TASK INSTRUCTIONS -> Leaving the pictures aside, repeat each line below exactly.

RECORDED DATA ->
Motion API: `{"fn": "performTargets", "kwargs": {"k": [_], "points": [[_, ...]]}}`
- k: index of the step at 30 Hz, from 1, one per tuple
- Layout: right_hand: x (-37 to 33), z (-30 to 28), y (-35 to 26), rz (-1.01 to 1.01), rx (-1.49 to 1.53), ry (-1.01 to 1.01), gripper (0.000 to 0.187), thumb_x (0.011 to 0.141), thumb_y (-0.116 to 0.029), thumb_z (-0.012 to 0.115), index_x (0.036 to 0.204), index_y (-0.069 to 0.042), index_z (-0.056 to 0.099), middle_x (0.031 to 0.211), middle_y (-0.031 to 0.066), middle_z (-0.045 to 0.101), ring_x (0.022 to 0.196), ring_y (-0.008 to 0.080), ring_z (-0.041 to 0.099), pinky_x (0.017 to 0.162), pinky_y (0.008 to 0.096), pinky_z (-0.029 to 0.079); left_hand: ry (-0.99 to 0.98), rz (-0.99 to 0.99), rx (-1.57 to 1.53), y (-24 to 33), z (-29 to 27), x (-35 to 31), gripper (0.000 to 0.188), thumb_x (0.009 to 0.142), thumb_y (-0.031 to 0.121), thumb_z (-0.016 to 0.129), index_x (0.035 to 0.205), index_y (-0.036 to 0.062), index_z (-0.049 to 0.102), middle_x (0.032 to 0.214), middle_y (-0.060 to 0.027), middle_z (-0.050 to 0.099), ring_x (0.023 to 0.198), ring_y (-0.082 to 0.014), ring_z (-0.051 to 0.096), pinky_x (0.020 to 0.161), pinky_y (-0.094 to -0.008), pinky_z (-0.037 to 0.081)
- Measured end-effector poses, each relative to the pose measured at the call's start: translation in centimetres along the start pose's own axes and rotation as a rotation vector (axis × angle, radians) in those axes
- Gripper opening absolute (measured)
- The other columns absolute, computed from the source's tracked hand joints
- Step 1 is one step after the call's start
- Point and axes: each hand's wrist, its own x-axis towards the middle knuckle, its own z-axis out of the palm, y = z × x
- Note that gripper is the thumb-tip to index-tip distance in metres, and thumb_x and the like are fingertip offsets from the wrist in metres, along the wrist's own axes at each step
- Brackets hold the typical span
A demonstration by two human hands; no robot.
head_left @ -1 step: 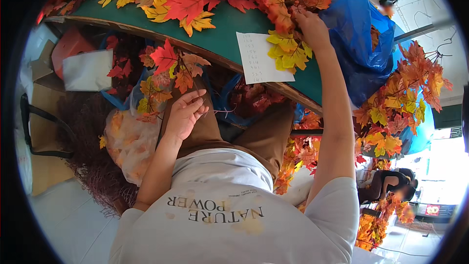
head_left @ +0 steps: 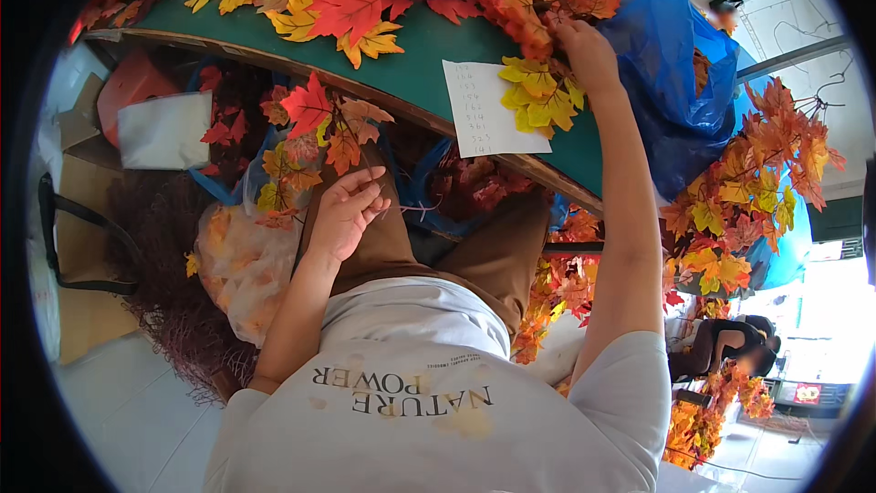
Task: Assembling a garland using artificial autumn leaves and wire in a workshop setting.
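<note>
My left hand (head_left: pixel 347 216) is closed over my lap, thumb and fingers pinching the thin stem of an artificial maple leaf spray (head_left: pixel 330 131). Its red, orange and yellow leaves hang beyond my fingers, and the stem's purplish end sticks out to the right. At the far right of the green-topped bench (head_left: pixel 411 82), my right hand (head_left: pixel 587 57) reaches into the artificial maple leaves (head_left: pixel 516 14). Its fingers close on the orange-red ones at the pile's edge; the fingertips are partly hidden. Just beneath that hand, yellow leaves (head_left: pixel 540 96) lie over a white paper (head_left: pixel 470 110) with handwriting.
A blue plastic bag (head_left: pixel 671 64) stands right of my right hand. More leaf garlands (head_left: pixel 730 210) hang at the right. Under the bench are a clear bag of leaves (head_left: pixel 242 265), a purplish tangle of stems (head_left: pixel 173 283) and a cardboard box (head_left: pixel 91 256). Another person (head_left: pixel 725 347) sits far right.
My right hand has shifted very slightly among the leaves. My left hand and its spray stay where they were.
</note>
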Motion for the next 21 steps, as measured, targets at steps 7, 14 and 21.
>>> {"fn": "performTargets", "kwargs": {"k": [7,14,21], "points": [[0.8,-1.1,2.0,0.334,-0.092,0.178,0.012,0.082,-0.013,0.055,0.092,-0.011,0.062,0.091,0.0111,0.061,0.082,0.0294,0.061,0.067,0.0371,0.051,0.013,0.053,-0.065,0.0,0.0,-0.3,0.033,0.086,0.003,0.056,0.119,-0.0007,0.051,0.077,-0.0006,0.056,0.07,-0.0083,0.059,0.075,-0.027,0.051],[0.4,-1.7,5.0,1.114,1.646,0.653,0.017,0.081,-0.001,0.062,0.095,0.007,0.06,0.091,0.0168,0.063,0.079,0.0266,0.065,0.07,0.0306,0.055,-0.037,0.055,-0.116,0.2,-0.1,-0.1,0.033,0.087,0.002,0.053,0.12,0.0014,0.051,0.078,-0.0004,0.06,0.068,-0.0084,0.059,0.074,-0.0277,0.052],[-0.4,-2.1,1.8,0.96,1.48,0.552,0.024,0.079,0.003,0.063,0.099,0.015,0.057,0.087,0.0171,0.064,0.078,0.0234,0.065,0.069,0.0263,0.055,-0.014,0.073,-0.099,0.2,0.3,-0.4,0.032,0.086,0.0,0.053,0.119,0.0017,0.054,0.075,-0.0005,0.06,0.067,-0.0084,0.059,0.073,-0.0272,0.053]]}}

OUTPUT OF THE TASK ->
Motion API: `{"fn": "performTargets", "kwargs": {"k": [_], "points": [[_, ...]]}}`
- k: index of the step at 30 Hz, from 1, one per tuple
- Layout: right_hand: x (-37 to 33), z (-30 to 28), y (-35 to 26), rz (-1.01 to 1.01), rx (-1.49 to 1.53), ry (-1.01 to 1.01), gripper (0.000 to 0.187), thumb_x (0.011 to 0.141), thumb_y (-0.116 to 0.029), thumb_z (-0.012 to 0.115), index_x (0.036 to 0.204), index_y (-0.069 to 0.042), index_z (-0.056 to 0.099), middle_x (0.031 to 0.211), middle_y (-0.031 to 0.066), middle_z (-0.045 to 0.101), ring_x (0.022 to 0.196), ring_y (-0.008 to 0.080), ring_z (-0.041 to 0.099), pinky_x (0.017 to 0.162), pinky_y (0.008 to 0.096), pinky_z (-0.029 to 0.079); left_hand: ry (-0.99 to 0.98), rz (-0.99 to 0.99), rx (-1.57 to 1.53), y (-24 to 33), z (-29 to 27), x (-35 to 31), gripper (0.000 to 0.188), thumb_x (0.009 to 0.142), thumb_y (-0.031 to 0.121), thumb_z (-0.016 to 0.129), index_x (0.035 to 0.205), index_y (-0.036 to 0.062), index_z (-0.049 to 0.102), middle_x (0.032 to 0.214), middle_y (-0.060 to 0.027), middle_z (-0.050 to 0.099), ring_x (0.023 to 0.198), ring_y (-0.082 to 0.014), ring_z (-0.051 to 0.096), pinky_x (0.020 to 0.161), pinky_y (-0.094 to -0.008), pinky_z (-0.037 to 0.081)
- Measured end-effector poses, each relative to the pose measured at the call's start: translation in centimetres along the start pose's own axes and rotation as a rotation vector (axis × angle, radians) in those axes
- Gripper opening absolute (measured)
- The other columns absolute, computed from the source's tracked hand joints
- Step 1 is one step after the call's start
- Point and axes: each hand's wrist, its own x-axis towards the middle knuckle, its own z-axis out of the palm, y = z × x
- Note that gripper is the thumb-tip to index-tip distance in metres, and thumb_x and the like are fingertip offsets from the wrist in metres, along the wrist's own axes at each step
- Brackets hold the typical span
A demonstration by two human hands; no robot.
head_left @ -1 step: 
head_left @ +0 steps: 
Task: Assembling a garland using artificial autumn leaves and wire in a workshop setting.
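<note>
My left hand (head_left: pixel 347 216) is closed over my lap, thumb and fingers pinching the thin stem of an artificial maple leaf spray (head_left: pixel 330 131). Its red, orange and yellow leaves hang beyond my fingers, and the stem's purplish end sticks out to the right. At the far right of the green-topped bench (head_left: pixel 411 82), my right hand (head_left: pixel 587 57) reaches into the artificial maple leaves (head_left: pixel 516 14). Its fingers close on the orange-red ones at the pile's edge; the fingertips are partly hidden. Just beneath that hand, yellow leaves (head_left: pixel 540 96) lie over a white paper (head_left: pixel 470 110) with handwriting.
A blue plastic bag (head_left: pixel 671 64) stands right of my right hand. More leaf garlands (head_left: pixel 730 210) hang at the right. Under the bench are a clear bag of leaves (head_left: pixel 242 265), a purplish tangle of stems (head_left: pixel 173 283) and a cardboard box (head_left: pixel 91 256). Another person (head_left: pixel 725 347) sits far right.
My right hand has shifted very slightly among the leaves. My left hand and its spray stay where they were.
</note>
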Motion for the next 21 steps, as measured, targets at steps 7, 14 and 21.
>>> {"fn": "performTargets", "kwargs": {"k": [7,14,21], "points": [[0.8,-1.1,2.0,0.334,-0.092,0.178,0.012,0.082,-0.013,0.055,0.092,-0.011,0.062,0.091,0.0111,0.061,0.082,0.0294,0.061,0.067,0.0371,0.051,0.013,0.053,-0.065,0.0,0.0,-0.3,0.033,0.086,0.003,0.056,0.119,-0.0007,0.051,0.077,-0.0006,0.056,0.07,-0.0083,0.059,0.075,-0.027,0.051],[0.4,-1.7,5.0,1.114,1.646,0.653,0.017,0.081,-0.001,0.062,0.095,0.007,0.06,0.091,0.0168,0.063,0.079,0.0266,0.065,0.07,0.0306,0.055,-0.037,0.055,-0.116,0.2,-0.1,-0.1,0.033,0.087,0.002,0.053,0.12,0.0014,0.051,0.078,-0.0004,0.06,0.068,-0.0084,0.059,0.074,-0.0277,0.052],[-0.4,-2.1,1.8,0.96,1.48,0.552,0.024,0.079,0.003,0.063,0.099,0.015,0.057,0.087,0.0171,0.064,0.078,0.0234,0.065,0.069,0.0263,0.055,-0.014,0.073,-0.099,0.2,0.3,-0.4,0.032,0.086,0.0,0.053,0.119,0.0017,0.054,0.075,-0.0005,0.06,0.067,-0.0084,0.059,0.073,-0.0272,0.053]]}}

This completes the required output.